Khizr went on to work at the Washington, D.C., office of the law firm of Hogan & Hartson, one of the largest law firms in the United States, where he was employed as the firm's manager of litigation technology from 2000 to 2007.[8]
The Khan's middle child, Humayun, attended the University of Virginia, where he became a cadet in its Army ROTC program. Upon graduating in 2000, he was commissioned in the Army as a way to earn money for law school and because, according to Khizr, Humayun "felt that ROTC had completed him as a person, and he wanted to give back."[9][10] He rose to the rank of captain and served in Iraq during the Iraq War. In 2004, at the age of 27, Humayun was killed in Baqubah, Iraq, in an explosion.

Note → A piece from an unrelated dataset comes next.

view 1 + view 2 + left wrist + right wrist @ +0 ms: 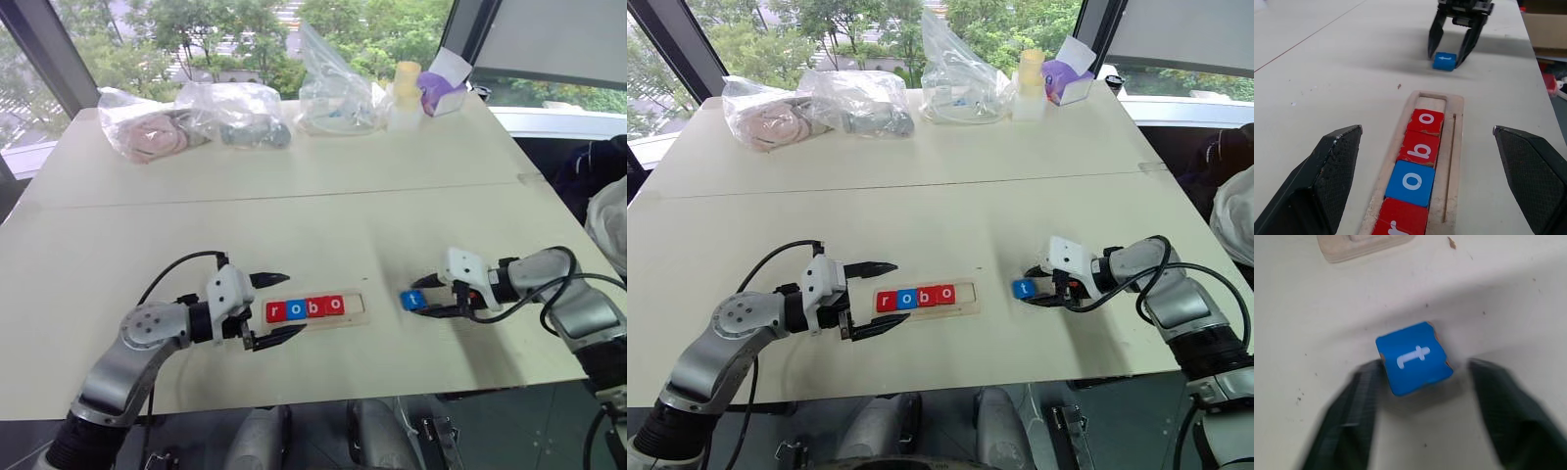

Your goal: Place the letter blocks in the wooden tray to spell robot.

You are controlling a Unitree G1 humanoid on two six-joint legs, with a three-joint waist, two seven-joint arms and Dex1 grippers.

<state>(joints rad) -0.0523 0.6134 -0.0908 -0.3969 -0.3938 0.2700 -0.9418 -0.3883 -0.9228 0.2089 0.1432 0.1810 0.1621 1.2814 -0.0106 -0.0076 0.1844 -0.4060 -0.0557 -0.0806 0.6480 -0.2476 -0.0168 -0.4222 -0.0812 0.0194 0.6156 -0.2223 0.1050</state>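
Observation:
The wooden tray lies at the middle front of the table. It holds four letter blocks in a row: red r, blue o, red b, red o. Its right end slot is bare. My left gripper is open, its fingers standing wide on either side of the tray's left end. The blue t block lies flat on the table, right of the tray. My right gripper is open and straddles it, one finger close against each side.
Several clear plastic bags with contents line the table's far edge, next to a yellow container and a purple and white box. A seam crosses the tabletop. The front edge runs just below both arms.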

He was inspecting a guard post when he saw a suspicious vehicle approaching. Ordering his subordinates to stay back, he stepped forward to engage. The car was later determined to have been carrying more than 200 pounds of explosives, and when it detonated he was killed along with the two suicide attackers.[6][7][9] He was posthumously awarded the Bronze Star Medal and Purple Heart and is interred at Arlington National Cemetery.[1][6]
Move to Virginia
Following Humayun's death, the Khans moved to Charlottesville, Virginia, to be closer to their other sons.[1] Ghazala began working at a fabric store and Khizr continued his legal consulting, working in commercial law and specializing in electronic discovery.[1] They became heavily involved with the University of Virginia ROTC program, where Humayun had been a cadet, and became known as the "mom and pop of the department".[1]
In 2008, the Khans participated in an HBO documentary, Section 60: Arlington National Cemetery, featuring visitors to the section of Arlington National Cemetery where their son, and many other United States military personnel who died in the Iraq and Afghanistan conflicts, are buried.[11][12]
Politics
Before 2015, the Khans had not been publicly political. In the 1980s, Khizr was a strong supporter of Ronald Reagan, but in 2015 he had a strong negative reaction to then-candidate Donald Trump's speech in favor of temporarily banning citizens of certain primarily Muslim nations from entering the country. He gave an interview on the subject to a reporter for Vocativ, published in December 2015.[5][13] Many of Khizr's speeches and writings focus on United States founding documents, and in particular the Constitution. He was introduced to them as a law student in Pakistan, and found them both profound and thought-provoking.[14] Starting in 2005, Khizr began carrying pocket constitutions with him, which he would read from and give to University of Virginia ROTC cadets.[5]
2016 DNC speech
Prior to the 2016 Democratic National Convention, Hillary Clinton's campaign reached out to the Khans about speaking at the event. The couple deliberated and eventually agreed, believing it to be what Humayun would have done, despite protests from their other sons that it would make them targets for criticism.[5] In planning for the speech, Ghazala opted not to speak on stage, worried that she would not be able to maintain her composure if a picture of her son were with them.[5]
Donald Trump, you're asking Americans to trust you with their future. Let me ask you, have you even read the United States Constitution? I will gladly lend you my copy. In this document, look for the words "liberty" and "equal protection of law."[17][19][20][21][22]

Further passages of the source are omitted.